A monthly overview of recent academic research about Wikipedia and other Wikimedia projects, also published as the Wikimedia Research Newsletter.
Ninety-eight registered participants attended the annual WikiSym+OpenSym conference from August 5-7 at Hong Kong's Cyberport facility. The event preceded the annual global Wikimania conference of the Wikimedia movement in the same city.
WikiSym was started in 2005 as the "International Symposium on Wikis", and its scope has since been broadened to include the study of other forms of "open collaboration" (such as free software development, or open data), reflected in the adoption of the separate "OpenSym" label. The proceedings, published online at the start of the conference, contain 22 full papers (out of 43 submissions), in addition to short papers, posters, abstracts for research-in-progress presentations, etc. The coverage below reflects the scope of this research report, and complements the pre-conference reviews of some papers in the previous issue.
Episode 96 of the "Wikipedia Weekly" podcast contains some coverage of WikiSym 2013 (from around 10:30-20:00), and some images and media from the event can be found on Wikimedia Commons.

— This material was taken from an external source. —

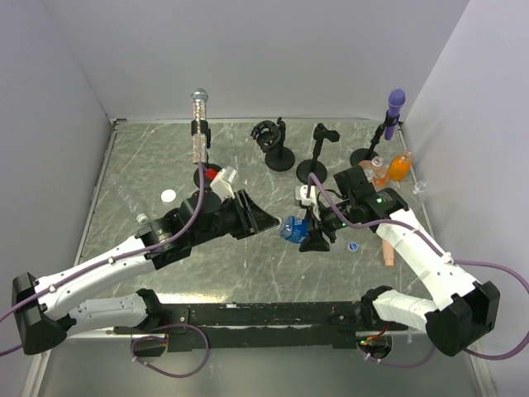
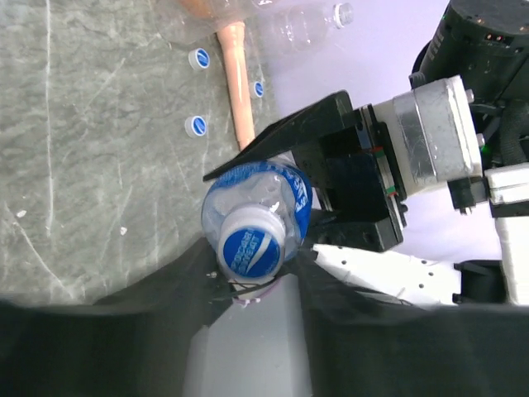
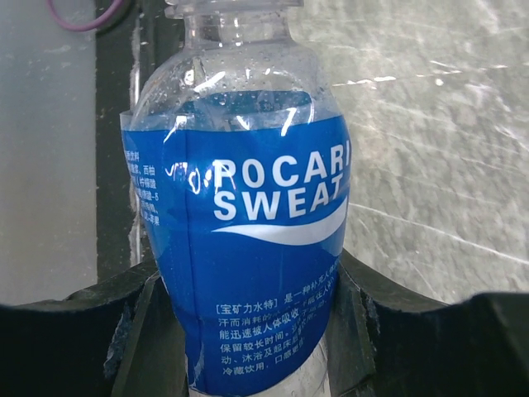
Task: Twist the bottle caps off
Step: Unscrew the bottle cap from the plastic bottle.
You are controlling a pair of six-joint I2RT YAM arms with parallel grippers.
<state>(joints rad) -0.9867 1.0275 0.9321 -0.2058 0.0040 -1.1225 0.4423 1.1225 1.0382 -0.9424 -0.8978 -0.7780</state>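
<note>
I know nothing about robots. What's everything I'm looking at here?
blue-labelled bottle: one, clear, mid-table, gripped
bottle's cap: one, blue-white, on that bottle
peach stick: one, near right
loose caps: three blue, by peach stick; one white, left
orange bottle: one, far right
clear bottle: one, by peach stick
microphones: two, silver glitter far left, purple far right
black stands: two, far middle
red-white item: one, unidentifiable, near silver microphone
table: one, grey marbled
left gripper: black, shut on bottle's cap
right gripper: black, shut on blue-labelled bottle
</note>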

Next year's WikiSym+OpenSym conference will be held in Berlin, on August 27-29, 2014, and call for papers is already out. Conference chair Dirk Riehle announced that the proceedings will continue to be published with ACM, now under its new open access policy.
Despite policy, only just over half of Wikipedia sources are secondary: "Getting to the Source: Where does Wikipedia Get Its Information From" presents an overall statistics on the sources referred to in English Wikipedia articles to answer this question. The initial seed of source tags is constructed by analysing 30 randomly selected articles, and then all articles in Wikipedia as of May 2012 have been probed to find and classify the references. Some 67 million citations for 3.5 million articles have been found. The classification is performed on a random selection of 500 citations and by two human coders. More than 30% of the citations were classified as primary sources, around 53% as secondary, and around 13% as tertiary. After discussing type, creator, and publisher of the references as well as large scale domain analysis and persistence in time, the paper concludes: "Wikipedia’s content is ultimately driven by the sources from which that content comes. ... Although secondary sources are considered by policy to be the most desirable type, we demonstrate that nearly half of all citations are either primary or tertiary sources, with primary sources making up approximately one-third of all citations."
Conflict on Wikipedia as "generative friction": A paper titled "The role of conflict in determining consensus on quality in Wikipedia articles" analyses 147 conversations about quality from the archived history of the English Wikipedia article Australia. Based on this case study and after observing that editors refer to Wikipedia policies and regulation in their discussions quite often, it is claimed that "conflict in Wikipedia is a generative friction, regulated by references to policy as part of a coordinated effort within the community to improve the quality of articles." Although the paper builds on a very strong theory and a fascinating literature review on constructive conflict, generalising the results of the case study on a single article in English Wikipedia to some 29 million Wikipedia articles in more than 280 language editions is not easily feasible. An interesting interview with the author on the article has recently been published in Oxford University's Policy and Internet Blog.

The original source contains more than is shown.